Wenn ja, warum soll ich mich als Laie mit der Rechtsabteilung des Herstellers auseinandersetzen, um eine einvernehmliche Lösung zu erreichen.

pipo: WoMo mit werkseitigem Unfall

UlrichS hat geschrieben:Zum Anwalt - warum ?

Du schreibst doch selber, dass dies hier
"Nun wollte man mich mit 500€
abspeisen weil der Schaden ja erst nach der Garantiezeit entdeckt wurde"
nach Betrug aussieht :wink:

UlrichS: WoMo mit werkseitigem Unfall

ja, aber trotzdem ist die Frage, was der Eigentümer will.

Wandeln bzw. Rückgabe, da wird die Laufzeit ( km) und Schäden ( Kratzer etc.) alles abgezogen. Das wird sich nicht lohnen.

Höherer Schadensersatz - kann man verhandeln und vieleicht mehr rausholen wenn es ohne Anwalt geschiet. 500 € bieten heißt nicht das sie nicht mehr zahlen.

Oder meinst Du sie bieten direkt 5.000 € ?

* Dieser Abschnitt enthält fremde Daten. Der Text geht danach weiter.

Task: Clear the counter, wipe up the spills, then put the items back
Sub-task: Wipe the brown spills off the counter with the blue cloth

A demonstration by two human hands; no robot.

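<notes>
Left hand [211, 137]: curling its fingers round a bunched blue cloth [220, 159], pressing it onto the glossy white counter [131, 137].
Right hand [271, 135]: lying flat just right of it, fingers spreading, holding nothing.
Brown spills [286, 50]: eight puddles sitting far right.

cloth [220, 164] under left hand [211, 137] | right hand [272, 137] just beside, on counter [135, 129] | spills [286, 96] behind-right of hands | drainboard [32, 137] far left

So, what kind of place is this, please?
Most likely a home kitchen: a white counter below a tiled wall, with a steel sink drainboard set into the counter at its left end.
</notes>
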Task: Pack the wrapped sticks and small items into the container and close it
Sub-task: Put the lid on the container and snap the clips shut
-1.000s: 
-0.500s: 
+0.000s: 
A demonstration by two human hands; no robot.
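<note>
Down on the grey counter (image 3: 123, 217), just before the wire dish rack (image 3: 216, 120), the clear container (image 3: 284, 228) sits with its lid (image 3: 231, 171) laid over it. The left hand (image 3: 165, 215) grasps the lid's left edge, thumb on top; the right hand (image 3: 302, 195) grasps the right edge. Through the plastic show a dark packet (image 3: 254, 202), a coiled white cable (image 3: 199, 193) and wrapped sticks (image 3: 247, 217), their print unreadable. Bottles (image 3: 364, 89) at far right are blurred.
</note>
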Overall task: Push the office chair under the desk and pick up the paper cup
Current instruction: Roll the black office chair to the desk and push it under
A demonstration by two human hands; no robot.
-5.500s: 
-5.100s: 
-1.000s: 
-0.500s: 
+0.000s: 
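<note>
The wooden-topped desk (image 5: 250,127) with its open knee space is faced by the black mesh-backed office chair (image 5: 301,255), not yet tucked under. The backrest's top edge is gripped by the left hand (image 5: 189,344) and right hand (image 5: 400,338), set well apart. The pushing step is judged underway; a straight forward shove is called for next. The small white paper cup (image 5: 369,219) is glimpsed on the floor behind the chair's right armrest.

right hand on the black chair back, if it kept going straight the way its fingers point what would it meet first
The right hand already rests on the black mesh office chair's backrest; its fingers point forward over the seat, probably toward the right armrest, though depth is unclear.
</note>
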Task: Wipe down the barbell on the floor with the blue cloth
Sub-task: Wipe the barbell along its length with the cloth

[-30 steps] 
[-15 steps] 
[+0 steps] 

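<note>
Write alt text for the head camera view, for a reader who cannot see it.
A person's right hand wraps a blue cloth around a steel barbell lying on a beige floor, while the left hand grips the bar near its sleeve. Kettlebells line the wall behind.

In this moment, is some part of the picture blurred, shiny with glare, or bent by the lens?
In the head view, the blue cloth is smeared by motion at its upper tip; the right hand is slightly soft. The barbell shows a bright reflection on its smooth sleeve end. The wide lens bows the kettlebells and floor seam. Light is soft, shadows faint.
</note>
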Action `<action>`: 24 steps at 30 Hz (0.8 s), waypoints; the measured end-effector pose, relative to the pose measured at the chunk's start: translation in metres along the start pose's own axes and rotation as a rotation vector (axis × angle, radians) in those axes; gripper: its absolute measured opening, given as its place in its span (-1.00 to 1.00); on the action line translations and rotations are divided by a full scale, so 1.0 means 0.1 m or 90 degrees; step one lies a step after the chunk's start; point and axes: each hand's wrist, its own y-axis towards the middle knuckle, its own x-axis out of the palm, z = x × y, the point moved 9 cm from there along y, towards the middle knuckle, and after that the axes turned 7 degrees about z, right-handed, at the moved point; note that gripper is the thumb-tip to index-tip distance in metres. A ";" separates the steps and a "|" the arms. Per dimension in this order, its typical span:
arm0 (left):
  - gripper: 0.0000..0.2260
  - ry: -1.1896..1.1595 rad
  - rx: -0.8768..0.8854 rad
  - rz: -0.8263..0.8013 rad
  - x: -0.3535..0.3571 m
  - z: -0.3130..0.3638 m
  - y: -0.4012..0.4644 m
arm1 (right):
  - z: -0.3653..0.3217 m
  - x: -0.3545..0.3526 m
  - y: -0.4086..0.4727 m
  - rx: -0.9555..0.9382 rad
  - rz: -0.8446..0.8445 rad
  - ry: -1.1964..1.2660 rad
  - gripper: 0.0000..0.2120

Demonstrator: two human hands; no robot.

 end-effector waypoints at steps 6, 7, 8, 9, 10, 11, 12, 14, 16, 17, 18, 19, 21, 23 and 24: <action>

Wenn man nicht klar kommt, Anwalt klar.

Der eingbeulte Träger kann so bleiben, er blieb ja bis jetzt auch so. Aber ich würde mir da schon so 2.000 € für zahlen lassen. Das sollte der Eigentümer aber auch so sagen können, bzw. fragen ob 500 € max. Gebot ist.

Gast: WoMo mit werkseitigem Unfall

Hier wurde anscheinend unter Vorsatz bzw. Fahrlässigkeit der Kaufvertrag nicht eingehalten.
Damit ist der Kaufvertrag eigentlich nicht zu Stande gekommen! Bzw, ist dieser immr noch anfechtbar, wenn es sich um einen Irrtum handelt.

Klären kann das aber nur ein Gericht.

Ich würde mir die Mühe machen, das BGB zur Hand zu nehmen (da steht ales drin was man braucht) und auf diesen Umstand bei Bürstner hinweisen.
Ein Vergleichsangebot erleichtert dann auch die Verhandlungen. Dazu ist es notwendig den eigentlichen Schaden in Euro-Höhe zu kennen! Dazu mal in einer Werkstatt anfragen, die eine grobe Schätzung (nichts schriftliches) abgiebt.

Falls Bürstner sich querstellt, würde ich einen RV bestellen, aber erst dann!

Gruß Jörg

dieter2: WoMo mit werkseitigem Unfall

cojo hat geschrieben:Falls Bürstner sich querstellt, würde ich einen RV bestellen, aber erst dann!

Gruß Jörg


Nein,sofort.

Der Schaden ist der,beim Weiterverkauf die Wertminderung.